_YOUR GOAL_
Write the lines below out exactly, dropping each picture.

_DATA_
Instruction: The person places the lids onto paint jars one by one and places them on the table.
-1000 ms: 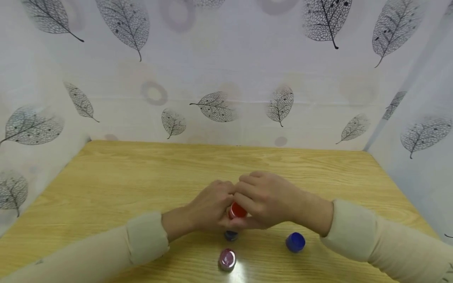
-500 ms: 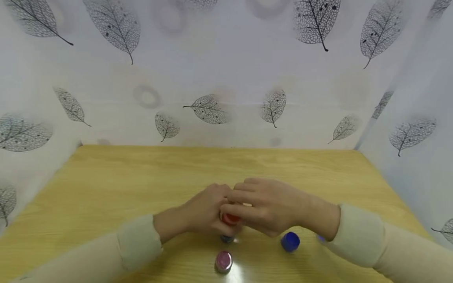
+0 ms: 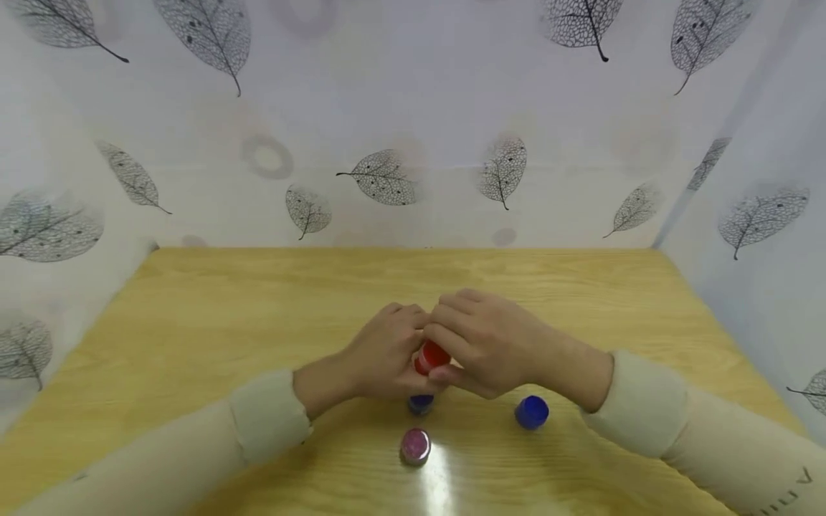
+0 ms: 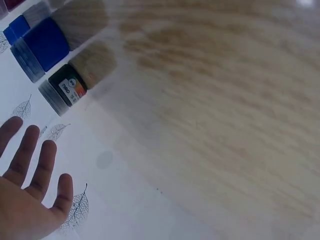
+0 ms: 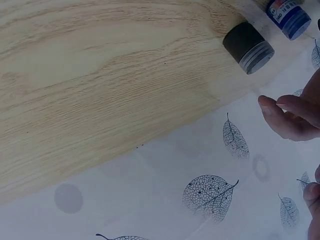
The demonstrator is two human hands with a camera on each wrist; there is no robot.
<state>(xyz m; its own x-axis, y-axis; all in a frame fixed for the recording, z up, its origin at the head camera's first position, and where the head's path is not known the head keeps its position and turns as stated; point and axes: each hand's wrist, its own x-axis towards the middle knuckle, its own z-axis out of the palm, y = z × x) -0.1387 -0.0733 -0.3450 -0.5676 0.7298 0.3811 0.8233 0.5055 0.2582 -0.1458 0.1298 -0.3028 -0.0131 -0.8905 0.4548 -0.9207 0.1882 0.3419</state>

_RESPONSE_
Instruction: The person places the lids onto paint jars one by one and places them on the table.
-1000 ms: 
-500 ms: 
+0 ms: 
+0 ms: 
+0 ms: 
The demonstrator is two human hands with a camera on each wrist; there is no robot.
<state>(xyz m; its own x-axis, y-axis; all in a frame fixed for the recording, z up, its origin at the head camera's first position, and where the head's path is not known the head keeps its position and turns as stated; point and axes: each hand's wrist, its own x-axis towards the middle knuckle, its own z-axis out of the palm, y = z × x) -0.1387 -0.0733 -0.3450 -0.5676 0.7298 0.3811 0.8233 0.5055 0.2582 -0.1458 0.1298 -0.3028 -0.0131 -0.8905 0.4548 -0.9207 0.1882 0.3419</state>

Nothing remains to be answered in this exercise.